## Re-Working Clavis 

In [1]:
## This is Clavis 
## Clavis is a Keyword Expansion and Categorization Tool for Digital Marketing & URL Generation 

## For example if you have a keyword like "best shoes" and you want to expand it to "best shoes for cycling" and "best shoes for running"
## as well as categorize whether it is "Male", "Female", "Unisex" or "Kids" you can do that with Clavis
## Also identify whether a keyword is Generic or Branded (Generic = "best shoes", Branded = "Nike shoes")
## also it identifies the Topic of the keyword ("Accessories", "Cycling Jackets", "Mountain Biking Jackets", etc..)
## lastly it will also identify which ones should be "Deleted" and which ones should be "Kept"

## The input to this system are two different CSV Files: 

## Input 1: Keywords.csv
## Keywords File: This is a CSV file with the following columns: Keywords 
## Keywords File Example:
## Keywords: Best shoes, running shoes, etc.. 

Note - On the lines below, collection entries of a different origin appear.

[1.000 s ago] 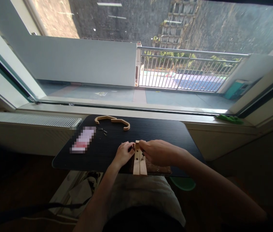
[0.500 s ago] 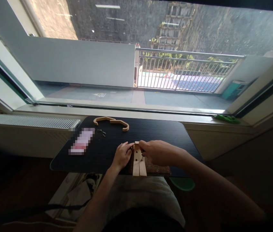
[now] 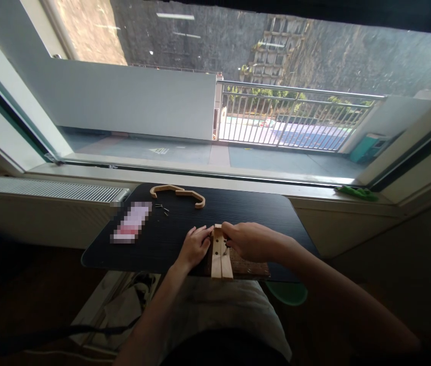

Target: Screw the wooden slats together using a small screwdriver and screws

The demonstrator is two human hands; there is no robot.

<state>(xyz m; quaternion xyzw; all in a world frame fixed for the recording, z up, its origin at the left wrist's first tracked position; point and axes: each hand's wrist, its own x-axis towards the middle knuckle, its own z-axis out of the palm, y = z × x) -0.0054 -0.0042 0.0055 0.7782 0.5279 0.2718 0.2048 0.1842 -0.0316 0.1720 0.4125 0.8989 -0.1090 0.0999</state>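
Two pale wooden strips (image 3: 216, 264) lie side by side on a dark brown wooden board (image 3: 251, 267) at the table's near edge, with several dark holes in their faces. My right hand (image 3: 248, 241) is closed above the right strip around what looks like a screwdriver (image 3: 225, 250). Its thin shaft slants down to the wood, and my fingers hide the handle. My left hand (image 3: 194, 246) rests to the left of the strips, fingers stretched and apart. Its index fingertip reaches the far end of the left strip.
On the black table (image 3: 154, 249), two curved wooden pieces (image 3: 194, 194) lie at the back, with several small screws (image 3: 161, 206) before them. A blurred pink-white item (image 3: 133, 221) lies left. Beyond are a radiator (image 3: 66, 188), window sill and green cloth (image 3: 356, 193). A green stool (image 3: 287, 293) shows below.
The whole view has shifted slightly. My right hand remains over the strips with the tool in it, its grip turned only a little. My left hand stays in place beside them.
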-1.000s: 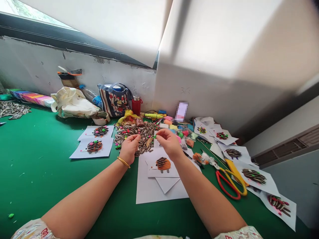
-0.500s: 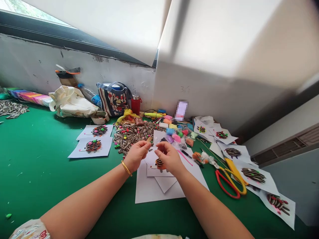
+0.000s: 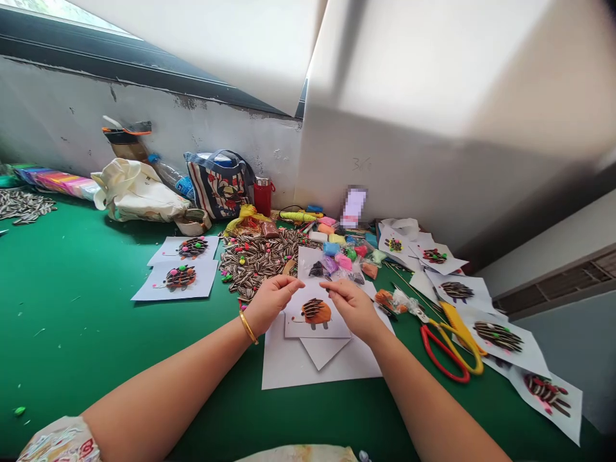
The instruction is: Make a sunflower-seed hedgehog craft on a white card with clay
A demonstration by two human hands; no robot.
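Observation:
Between my hands lies a white card with an orange clay hedgehog (image 3: 323, 314), its front half covered in striped sunflower seeds and its long snout pointing left. My left hand (image 3: 270, 301), with a gold bangle at the wrist, is closed in a pinch above the card's upper left; anything in its fingertips is too small to make out. Over the card's right side, my right hand (image 3: 355, 309) pinches a small dark sliver that looks like a sunflower seed. Blank white paper (image 3: 282, 372) lies beneath the card. A heap of sunflower seeds (image 3: 255, 260) spreads beyond my left hand.
Bagged coloured clay (image 3: 344, 261) sits behind the card. Red-and-yellow scissors (image 3: 445, 350) lie to the right, near several hedgehog cards (image 3: 500, 337). Two more cards (image 3: 176, 280) are at left. A striped bag (image 3: 219, 186), red flask (image 3: 262, 197) and white bag (image 3: 139, 192) line the wall.
My hands have drawn apart, the right one moving right, so the hedgehog on the card now shows whole. A dark sliver now shows at my right fingertips. The view has shifted slightly.

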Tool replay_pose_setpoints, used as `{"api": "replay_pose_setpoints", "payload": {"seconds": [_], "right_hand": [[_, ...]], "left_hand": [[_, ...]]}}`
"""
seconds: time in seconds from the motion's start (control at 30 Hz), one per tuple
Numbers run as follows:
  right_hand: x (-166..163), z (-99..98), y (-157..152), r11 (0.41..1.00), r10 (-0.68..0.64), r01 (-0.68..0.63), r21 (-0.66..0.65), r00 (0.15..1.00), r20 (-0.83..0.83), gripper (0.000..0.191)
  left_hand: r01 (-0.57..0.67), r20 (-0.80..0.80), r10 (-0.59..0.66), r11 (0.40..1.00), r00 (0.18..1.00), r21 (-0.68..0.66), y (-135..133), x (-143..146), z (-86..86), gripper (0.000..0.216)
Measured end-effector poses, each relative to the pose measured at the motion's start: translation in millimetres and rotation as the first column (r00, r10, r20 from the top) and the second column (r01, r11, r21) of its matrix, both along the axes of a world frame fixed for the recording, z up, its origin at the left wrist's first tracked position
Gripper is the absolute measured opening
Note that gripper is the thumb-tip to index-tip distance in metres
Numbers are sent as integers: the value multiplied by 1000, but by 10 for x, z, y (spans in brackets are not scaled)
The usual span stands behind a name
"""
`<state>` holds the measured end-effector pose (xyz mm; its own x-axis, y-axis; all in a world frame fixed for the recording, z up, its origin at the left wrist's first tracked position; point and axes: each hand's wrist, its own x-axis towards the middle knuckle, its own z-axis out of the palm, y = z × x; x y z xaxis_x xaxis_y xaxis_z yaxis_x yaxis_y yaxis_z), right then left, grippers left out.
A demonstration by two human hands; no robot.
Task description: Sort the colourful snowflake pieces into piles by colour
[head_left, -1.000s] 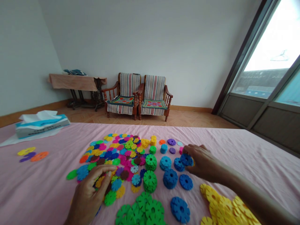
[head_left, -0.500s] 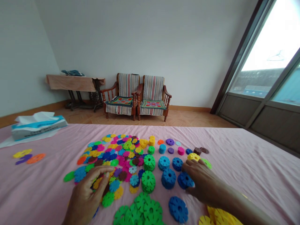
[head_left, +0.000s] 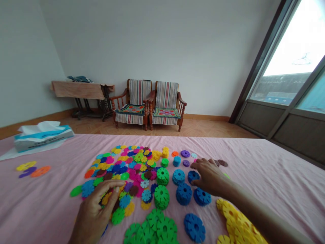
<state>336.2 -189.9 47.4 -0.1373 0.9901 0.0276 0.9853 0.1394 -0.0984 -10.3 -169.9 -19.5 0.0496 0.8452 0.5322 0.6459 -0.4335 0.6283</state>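
Observation:
My left hand [head_left: 95, 206] hovers at the near left side of a mixed pile of notched plastic discs [head_left: 122, 167]. Its thumb and index finger curl together near the tips; whatever lies between them is too small to make out. My right hand [head_left: 209, 176] reaches over the sorted stacks, fingers apart, with nothing visible in them. Its thumb is beside a dark blue disc stack [head_left: 193, 176], and its fingers cover the small discs behind. Nearby stand blue stacks [head_left: 183, 194] and green stacks [head_left: 161, 197].
Loose green discs [head_left: 154, 228] and a yellow disc heap [head_left: 237, 220] lie at the near edge. A tissue box [head_left: 43, 137] sits at the left on the pink cloth [head_left: 45, 206], near three separate discs [head_left: 40, 171]. Two wooden armchairs [head_left: 166, 98] stand beyond.
My right hand has moved away from me and slightly left, from beside the yellow stack toward the smaller discs. Its arm now hides that yellow stack. My left hand stays almost still.

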Motion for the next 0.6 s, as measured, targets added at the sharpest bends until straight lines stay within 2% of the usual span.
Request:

## Input 2: Categories.csv
## Categories File: This is a CSV with the following columns: Category, Search For, Return 
## Categories File Example:
## Category | Search For | Return
## Gender | | Unisex --> If Search For is empty, return Unisex 
## Gender | man | Men 
## Gender | woman | Women 
## Gender | lady | Women
## Gender | boy | Kids
## Branded_generic | | Generic --> If Search For is empty, return Generic
## Branded_generic | nike | Branded
## Branded_generic | adidas | Branded
## Branded_generic | puma | Branded
## Branded_generic | reebok | Branded
## Topic | | None --> If Search For is empty, return None
## Topic | cleats | accessories
## topic | vest | Gilet 
## Topic | jacket*cycling*mountain*jacket | mountain biking jackets --> asterisk is a wildcard character, it can be used to match multiple words

## Output:
## Output is a CSV file with the following columns: Keywords, Gender, Branded_Generic, Topic, Delete_Keep
## Output Example:
## Keywords | Gender | Branded_Generic | Topic | Delete_Keep
## Best shoes | Unisex | Generic | None | Keep
## Best shoes for cycling | Unisex | Generic | cycling | Keep
## Best shoes for running | Unisex | Generic | running | Keep
## Nike shoes | Unisex | Branded | None | Keep
## Nike shoes for cycling | Unisex | Branded | cycling | Keep
## Nike shoes for running | Unisex | Branded | running | Keep
## Adidas shoes | Unisex | Branded | None | Keep
## women's cycling suit | Women | Generic | cycling | Keep



## PART 3: URL Generation 
"""

Product - URL	Model - URL	Style - URL	Gender - URL	Sport - URL	Best for - URL	Colour - URL	Features - URL	Collection - URL	Brand - URL	Size - URL	Rise - URL	Sustainable - URL	Material - URL	Teams - URL	Kit Teams - URL	Winter - URL	Outlet - URL	Support - URL	Length - URL	Fit - URL	Surface - URL	Techologies - URL
"""
## those are all the mappings that are available for the URL Generation
## the matching will be done for each of the categories and then concatenated with a custom separator (default is "-")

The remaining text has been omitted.